Texte de Willy PERSELLO
Une bible, un cœur de femme
Il faut un minimum finalement : de bonnes chaussures, comme en d’autres temps une bonne monture était requise pour les longs voyages, du change – si peu à l’expérience – et un petit gobelet d’aluminium. Un minimum. Et partir. Oui, partir, avec tout ce que cela suppose d’acquiescements et de renoncements : accepter de rompre les amarres, de reprendre le chemin interrompu hier, emporté que l’on était par la folie des jours et quitter tout. Laisser derrière soi ses repères et ses certitudes. Marcher… Accepter de se retrouver seule, avec ses jambes bientôt comme unique rapport au monde, et marcher encore sur les routes de Navarre, sans désormais plus aucune possibilité de se fuir.
Mais que va chercher Céline Anaya Gautier sur les chemins de Saint-Jacques-de-Compostelle ? Elle qui, alors qu’elle n’a pas encore trente ans, vient de passer plus d’un an au côté des femmes de la rue, à Paris, où, jour après jour, elle a côtoyé ces âmes et ces corps en souffrance, partagé l’inextricable de ces vies, l’urgence de leur détresse et la difficulté, chaque jour confirmée, de se remettre debout.

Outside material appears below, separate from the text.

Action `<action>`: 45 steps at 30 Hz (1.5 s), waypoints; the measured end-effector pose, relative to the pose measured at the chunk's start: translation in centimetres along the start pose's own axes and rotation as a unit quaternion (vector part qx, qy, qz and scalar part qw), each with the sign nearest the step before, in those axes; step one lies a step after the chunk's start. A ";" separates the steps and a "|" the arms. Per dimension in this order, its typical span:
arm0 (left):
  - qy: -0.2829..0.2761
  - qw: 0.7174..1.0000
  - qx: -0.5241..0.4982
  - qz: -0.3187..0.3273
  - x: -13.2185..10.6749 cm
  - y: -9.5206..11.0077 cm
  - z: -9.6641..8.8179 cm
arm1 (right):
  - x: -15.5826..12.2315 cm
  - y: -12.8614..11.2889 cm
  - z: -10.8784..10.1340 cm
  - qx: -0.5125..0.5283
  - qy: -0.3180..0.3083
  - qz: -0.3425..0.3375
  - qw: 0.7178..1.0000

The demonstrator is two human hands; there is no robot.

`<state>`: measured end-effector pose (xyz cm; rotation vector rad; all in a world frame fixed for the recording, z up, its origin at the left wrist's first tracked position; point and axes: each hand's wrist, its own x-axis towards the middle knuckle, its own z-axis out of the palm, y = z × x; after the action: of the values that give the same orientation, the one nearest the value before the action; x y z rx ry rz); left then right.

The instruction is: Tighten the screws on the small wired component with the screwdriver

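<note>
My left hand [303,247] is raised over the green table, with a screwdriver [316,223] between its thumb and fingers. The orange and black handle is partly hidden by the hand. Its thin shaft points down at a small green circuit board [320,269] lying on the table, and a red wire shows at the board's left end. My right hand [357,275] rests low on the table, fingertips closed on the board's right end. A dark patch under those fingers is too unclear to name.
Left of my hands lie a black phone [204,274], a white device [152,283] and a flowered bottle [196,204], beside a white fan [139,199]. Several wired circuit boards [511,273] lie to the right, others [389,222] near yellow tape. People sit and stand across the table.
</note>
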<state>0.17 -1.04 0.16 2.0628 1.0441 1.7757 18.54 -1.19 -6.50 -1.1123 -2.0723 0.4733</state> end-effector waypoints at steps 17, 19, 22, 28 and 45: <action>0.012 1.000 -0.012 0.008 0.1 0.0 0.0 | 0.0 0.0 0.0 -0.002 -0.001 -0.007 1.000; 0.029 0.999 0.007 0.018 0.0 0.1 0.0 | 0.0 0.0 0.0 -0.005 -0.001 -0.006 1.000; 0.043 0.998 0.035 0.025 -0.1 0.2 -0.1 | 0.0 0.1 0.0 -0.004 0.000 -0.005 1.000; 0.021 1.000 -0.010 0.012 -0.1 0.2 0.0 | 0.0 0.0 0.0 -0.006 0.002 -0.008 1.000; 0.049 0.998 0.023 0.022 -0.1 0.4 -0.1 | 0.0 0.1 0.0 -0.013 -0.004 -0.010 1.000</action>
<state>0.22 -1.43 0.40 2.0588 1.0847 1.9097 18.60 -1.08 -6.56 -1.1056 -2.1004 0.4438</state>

Mais comment se relever de cette expérience-là ? Comment dépasser le séisme intérieur provoqué par ces miroirs trop encombrants ? Comment simplement continuer à vivre sans tiédeur ni résignation ?

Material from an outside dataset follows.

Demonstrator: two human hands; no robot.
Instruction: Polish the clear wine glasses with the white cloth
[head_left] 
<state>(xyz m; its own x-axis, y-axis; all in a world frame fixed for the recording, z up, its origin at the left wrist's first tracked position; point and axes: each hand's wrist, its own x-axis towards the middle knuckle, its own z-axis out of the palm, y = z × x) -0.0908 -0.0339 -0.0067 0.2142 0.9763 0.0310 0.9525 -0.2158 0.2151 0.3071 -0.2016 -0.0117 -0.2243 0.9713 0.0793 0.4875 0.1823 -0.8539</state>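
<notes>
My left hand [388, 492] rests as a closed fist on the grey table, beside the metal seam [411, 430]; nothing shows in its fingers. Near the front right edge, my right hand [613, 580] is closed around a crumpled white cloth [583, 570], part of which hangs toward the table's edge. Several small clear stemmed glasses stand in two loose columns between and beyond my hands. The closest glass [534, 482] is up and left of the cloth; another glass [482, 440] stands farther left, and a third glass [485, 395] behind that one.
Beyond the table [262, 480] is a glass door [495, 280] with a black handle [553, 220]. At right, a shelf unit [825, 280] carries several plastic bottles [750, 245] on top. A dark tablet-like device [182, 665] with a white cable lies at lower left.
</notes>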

Guidée par la sourde intuition que sa vie passe, à cet instant, par le pèlerinage de Saint-Jacques-de-Compostelle, elle part un début d’août, rejoint Saint-Jean-Pied-de-Port par le train, puis rattrape le camino frances ; elle ne le quittera plus des trente-trois jours suivants.

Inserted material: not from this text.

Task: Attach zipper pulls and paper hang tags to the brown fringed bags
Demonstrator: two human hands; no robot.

Les photographies rassemblées ici ne sont qu’un écho visuel à sa quête, où la communion spirituelle se confond avec le « qui suis-je ? » et sa cohorte de déclinaisons qui ne tardent pas, dans la solitude binaire de la marche, à envahir tout l’espace. A perte de vue le chemin, la nature et les nuées comme seul viatique. Des ciels, on dirait qu’ils sont le reflet de son état intérieur du moment : tantôt brouillés, tantôt bleus, tantôt lourds.
Bien sûr, il y eut des rencontres ; autant de frères humains qui, quelles que soient leurs origines sociale et géographique, sont réunis là par une supérieure envie de vivre et de ne rien manquer de ce qui se vit en eux.
Depuis, les mois ont passé et Céline Anaya Gautier est repartie, l’appareil autour du cou, l’œil aux aguets, à la rencontre des hommes et des femmes du monde. Autant de rendez-vous avec elle-même qui, si elle ne se perd pas en chemin, feront d’elle une digne héritière des photographes humanistes des années 1950.